Preventive measures against PoS malware
- The first step in maintaining your cyber-security status, whether as a company or a client, would be to keep informed. Try and access daily security reports online by following specialized publications, in order to choose your vendors/providers wisely and stay in touch with the latest developments;
- As a system owner, make a habit out of performing regular updates and periodical system checks; from time to time in might be wise to employ a specialized cyber-security audit; instruct your employees that access the connected systems on cyber-protection best practices and provide cyber awareness training; implement a consistent security strategy and generally follow the best practices in the field, since doubling the cyber-security compliance measures with a preventive attitude in never wrong;
- Encrypting the data deters most of the cyber-attackers, by making the data less accessible and discouraging the attackers that go for an easy capture;
- The last resort in dealing with malware-harvested data consists in blocking the data exfiltration process; a clever method of detecting abnormal data exports associated with the operating system always helps in triggering the alarm; in view of this, some cyber-security solution vendors offer special features (Endpoint Application Controls).
- The most efficient method of lowering the security incident risks would consist in acquiring specialized services from a cyber-security provider – this way real-time protection regularly gets updated as the provider stays in touch with the latest developments regarding endpoint malware.
Apparently, with the growing adoption of chip-and-pin cards (and the resulting decrease of card payment issues), the online payment environment will register more security incidents.
Solution providers in PoS cyber-security
A few examples available online can relevantly illustrate the way such services are conceived and the level of protection provided.
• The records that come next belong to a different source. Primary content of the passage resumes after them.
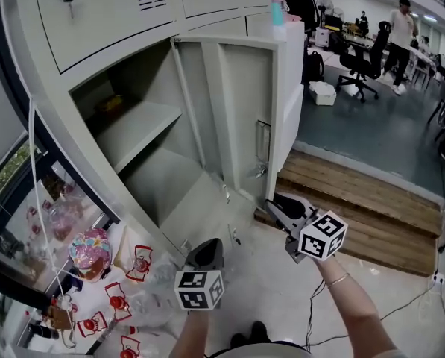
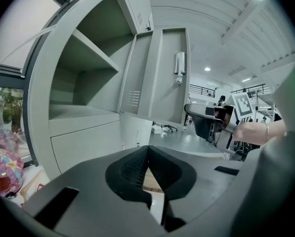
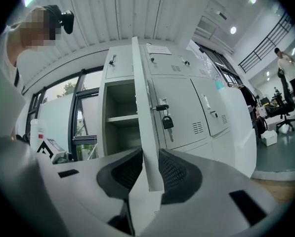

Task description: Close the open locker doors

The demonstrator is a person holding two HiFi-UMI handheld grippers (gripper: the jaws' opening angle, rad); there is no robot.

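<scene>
The grey locker door (image 1: 244, 103) stands open, swung out to the right of its empty compartment (image 1: 144, 148), which has one shelf. My right gripper (image 1: 278, 209) is at the door's lower free edge. In the right gripper view the door's thin edge (image 3: 142, 107) runs between the jaws of my right gripper (image 3: 149, 167), and both pads press on it. A padlock (image 3: 167, 121) hangs on the door's latch. My left gripper (image 1: 207, 253) hangs lower and to the left, shut with nothing in it (image 2: 148, 154). It faces the open compartment and the door (image 2: 167, 73).
Closed lockers (image 1: 110, 6) sit above the open one. Bright packaged goods (image 1: 88, 248) lie on the floor at the left. A wooden step (image 1: 356, 200) runs to the right, with a cable (image 1: 408, 304) beside it. Farther off are an office chair (image 1: 360, 66) and a standing person (image 1: 401, 28).
</scene>
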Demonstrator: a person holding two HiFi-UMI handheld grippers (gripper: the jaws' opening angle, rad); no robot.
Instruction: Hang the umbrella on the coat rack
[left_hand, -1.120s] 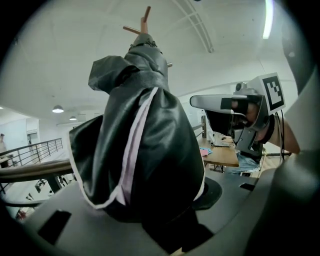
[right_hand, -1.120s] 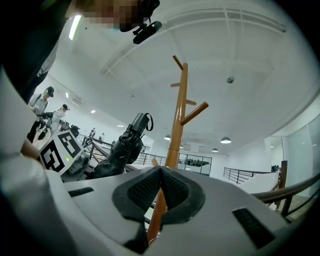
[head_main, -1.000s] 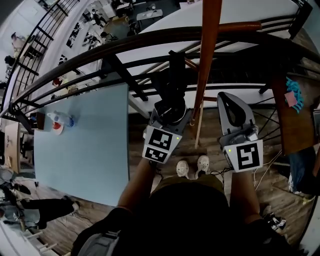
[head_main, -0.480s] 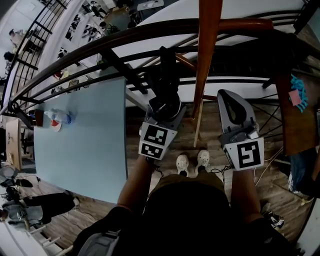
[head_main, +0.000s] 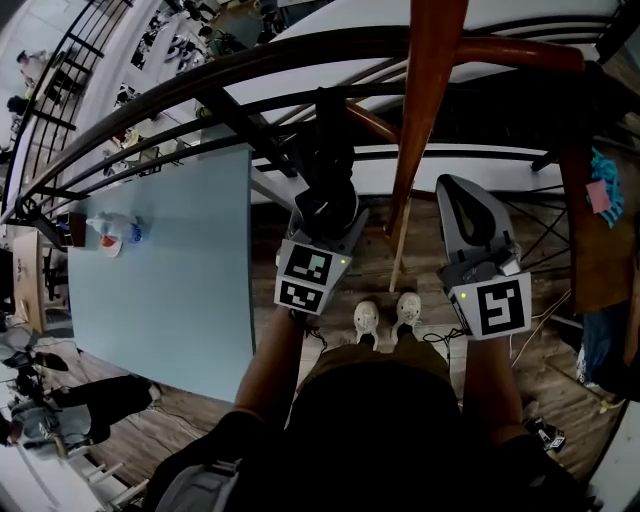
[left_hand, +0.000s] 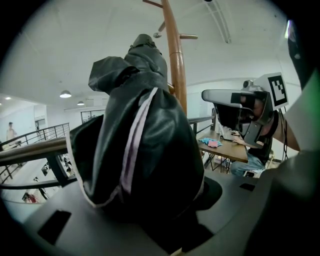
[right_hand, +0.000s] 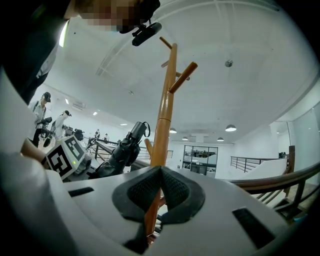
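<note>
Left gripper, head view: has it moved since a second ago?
Yes, slightly. The left gripper, shut on the umbrella, has drifted left in the head view, and its gap from the coat rack pole is a little wider.

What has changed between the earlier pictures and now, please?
The left gripper, jaws closed on the folded black umbrella, drifted slightly left and toward the person. Nothing was taken or released. The right gripper stayed shut and empty, the umbrella not yet on the brown wooden coat rack.
</note>
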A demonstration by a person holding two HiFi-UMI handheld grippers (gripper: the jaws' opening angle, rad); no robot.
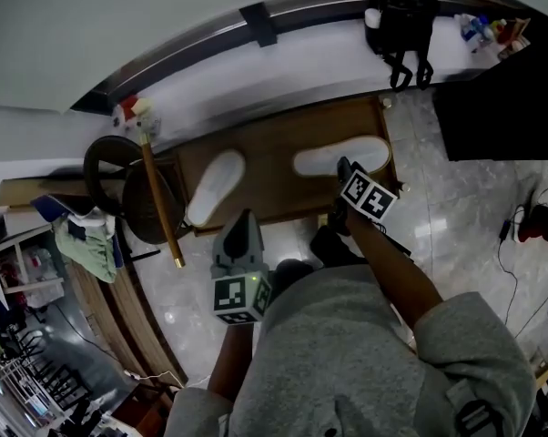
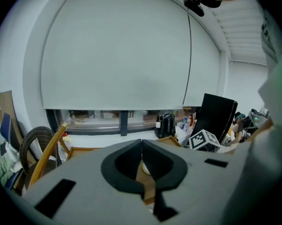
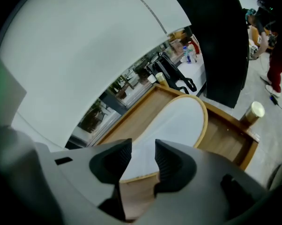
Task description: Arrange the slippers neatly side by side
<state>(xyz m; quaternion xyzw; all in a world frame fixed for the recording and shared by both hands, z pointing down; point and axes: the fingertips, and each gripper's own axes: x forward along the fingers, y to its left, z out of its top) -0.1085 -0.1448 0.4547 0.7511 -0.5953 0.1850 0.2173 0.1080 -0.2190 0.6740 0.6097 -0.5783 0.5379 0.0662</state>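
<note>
Two white slippers lie on a low wooden platform [image 1: 274,167]. The left slipper [image 1: 215,187] is angled, and the right slipper [image 1: 340,156] lies crosswise, well apart from it. My right gripper [image 1: 344,165] hangs at the right slipper's near edge with its jaws open. In the right gripper view the white slipper [image 3: 174,125] with its tan rim stretches away just beyond the right gripper [image 3: 143,156], and the pads are not touching it. My left gripper [image 1: 243,218] is shut and empty in front of the platform, short of the left slipper. In its own view the left gripper [image 2: 142,149] shows its jaws closed together.
A round wicker chair [image 1: 119,185] and a slanting wooden stick [image 1: 160,203] stand left of the platform. A black bag [image 1: 403,21] and bottles [image 1: 488,30] sit on the window ledge behind. A black panel [image 1: 502,107] stands at the right, over shiny tiled floor.
</note>
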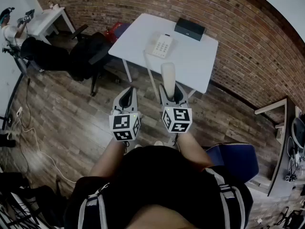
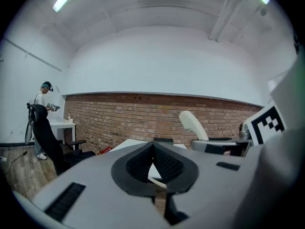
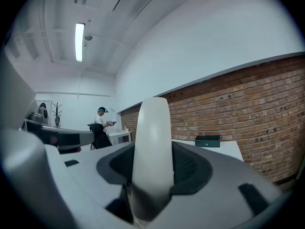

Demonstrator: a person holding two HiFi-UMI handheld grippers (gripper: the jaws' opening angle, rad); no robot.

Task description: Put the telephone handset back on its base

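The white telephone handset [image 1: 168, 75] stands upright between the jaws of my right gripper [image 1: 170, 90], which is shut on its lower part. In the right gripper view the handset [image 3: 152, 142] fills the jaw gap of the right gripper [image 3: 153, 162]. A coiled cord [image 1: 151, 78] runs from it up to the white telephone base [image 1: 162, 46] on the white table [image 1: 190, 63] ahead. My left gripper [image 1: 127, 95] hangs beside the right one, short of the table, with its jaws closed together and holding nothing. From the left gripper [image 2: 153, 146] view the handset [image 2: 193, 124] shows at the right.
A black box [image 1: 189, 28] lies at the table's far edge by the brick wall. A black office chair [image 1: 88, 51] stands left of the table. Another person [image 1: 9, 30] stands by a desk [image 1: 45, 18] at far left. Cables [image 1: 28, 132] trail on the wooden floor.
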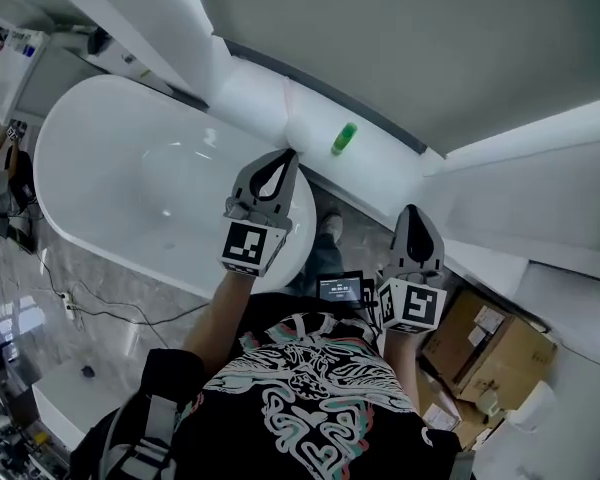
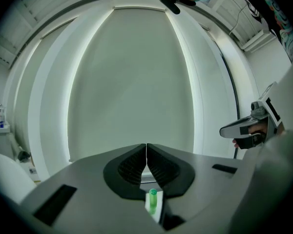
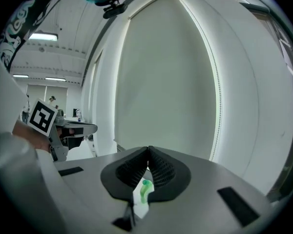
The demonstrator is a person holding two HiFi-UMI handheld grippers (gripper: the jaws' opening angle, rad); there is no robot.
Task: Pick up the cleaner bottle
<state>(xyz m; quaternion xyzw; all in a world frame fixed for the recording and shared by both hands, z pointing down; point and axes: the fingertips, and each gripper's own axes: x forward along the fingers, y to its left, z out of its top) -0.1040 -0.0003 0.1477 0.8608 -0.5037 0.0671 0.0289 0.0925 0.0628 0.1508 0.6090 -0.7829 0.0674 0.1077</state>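
My left hand-held gripper [image 1: 285, 158]: closed, empty | my right hand-held gripper [image 1: 413, 213]: closed, empty | cleaner bottle [image 1: 343, 138]: 2 o'clock of left, apart.

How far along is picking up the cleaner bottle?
Done: nothing yet; the bottle stands untouched on the ledge. In hand: the left gripper and the right gripper point toward it, jaws shut and empty. Left: open one gripper's jaws, reach the bottle, close on it and lift.
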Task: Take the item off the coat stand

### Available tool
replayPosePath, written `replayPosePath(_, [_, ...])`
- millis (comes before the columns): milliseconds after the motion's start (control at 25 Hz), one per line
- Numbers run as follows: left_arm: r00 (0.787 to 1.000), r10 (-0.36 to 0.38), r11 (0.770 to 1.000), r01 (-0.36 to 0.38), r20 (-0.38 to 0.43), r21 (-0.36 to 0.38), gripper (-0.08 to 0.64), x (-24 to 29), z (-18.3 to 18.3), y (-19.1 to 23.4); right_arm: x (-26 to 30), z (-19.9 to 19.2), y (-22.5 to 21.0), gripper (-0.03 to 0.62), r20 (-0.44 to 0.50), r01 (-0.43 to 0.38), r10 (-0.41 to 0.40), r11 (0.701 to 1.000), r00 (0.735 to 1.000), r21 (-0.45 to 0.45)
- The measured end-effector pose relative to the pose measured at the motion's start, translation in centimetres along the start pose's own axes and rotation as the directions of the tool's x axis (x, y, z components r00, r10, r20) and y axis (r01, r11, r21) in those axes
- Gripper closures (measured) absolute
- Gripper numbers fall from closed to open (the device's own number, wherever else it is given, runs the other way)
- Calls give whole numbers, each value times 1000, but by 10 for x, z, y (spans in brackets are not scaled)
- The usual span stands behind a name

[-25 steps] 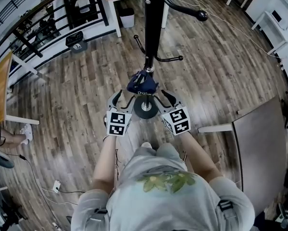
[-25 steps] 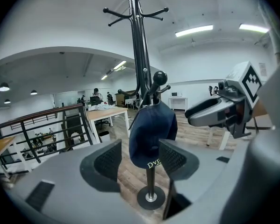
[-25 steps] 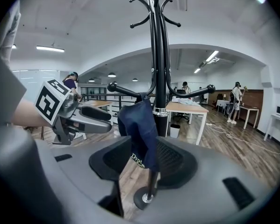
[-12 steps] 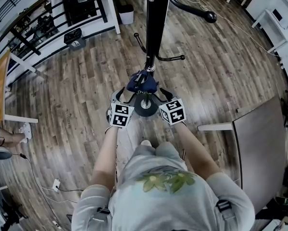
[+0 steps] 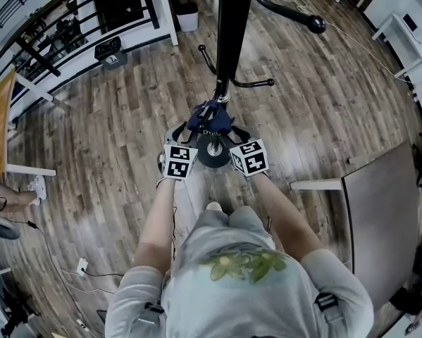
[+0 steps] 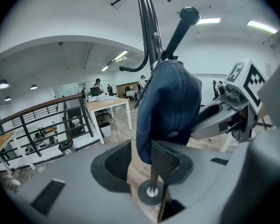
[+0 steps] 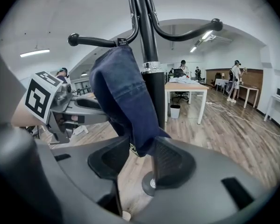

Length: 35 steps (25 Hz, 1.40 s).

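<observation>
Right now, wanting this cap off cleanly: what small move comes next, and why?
Probably finish closing the left gripper on the navy cap: its jaws are closing with the cap's lower edge between them, not yet pinched, and it hangs on a hook.

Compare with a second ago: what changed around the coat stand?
Both grippers moved forward and in toward the navy cap. The left gripper and right gripper now flank it, with its lower edge between each pair of jaws. The left jaws are closing and the right jaws are opening; neither pair presses on the cap yet. Unchanged: the cap still hangs on the coat stand.
</observation>
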<state>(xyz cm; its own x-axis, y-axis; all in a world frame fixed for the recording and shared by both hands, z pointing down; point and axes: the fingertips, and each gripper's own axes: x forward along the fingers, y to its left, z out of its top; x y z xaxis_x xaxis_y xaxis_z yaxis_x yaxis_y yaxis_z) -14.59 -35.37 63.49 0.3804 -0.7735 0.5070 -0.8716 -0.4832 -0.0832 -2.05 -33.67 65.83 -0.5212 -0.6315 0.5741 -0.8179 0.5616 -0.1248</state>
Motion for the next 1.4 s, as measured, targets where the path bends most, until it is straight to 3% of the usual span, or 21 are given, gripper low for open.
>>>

Symantec provides Symantec Embedded Security: Critical System Protection, a prevention and detection policy-based approach that lets users configure the monitoring and protection features according to their particular needs.
McAfee dedicated product is called Endpoint Protection and is also customizable, letting users to define their firewall rules via application lists. Some users mention the RAM issue (it consumes a lot of RAM) or the need to re-whitelist applications at every update.
The same black/white-listing system for applications is specific to TrendMicro’s Endpoint Application Control, too. Their local console is designed to allow user management and continuous monitoring and insights.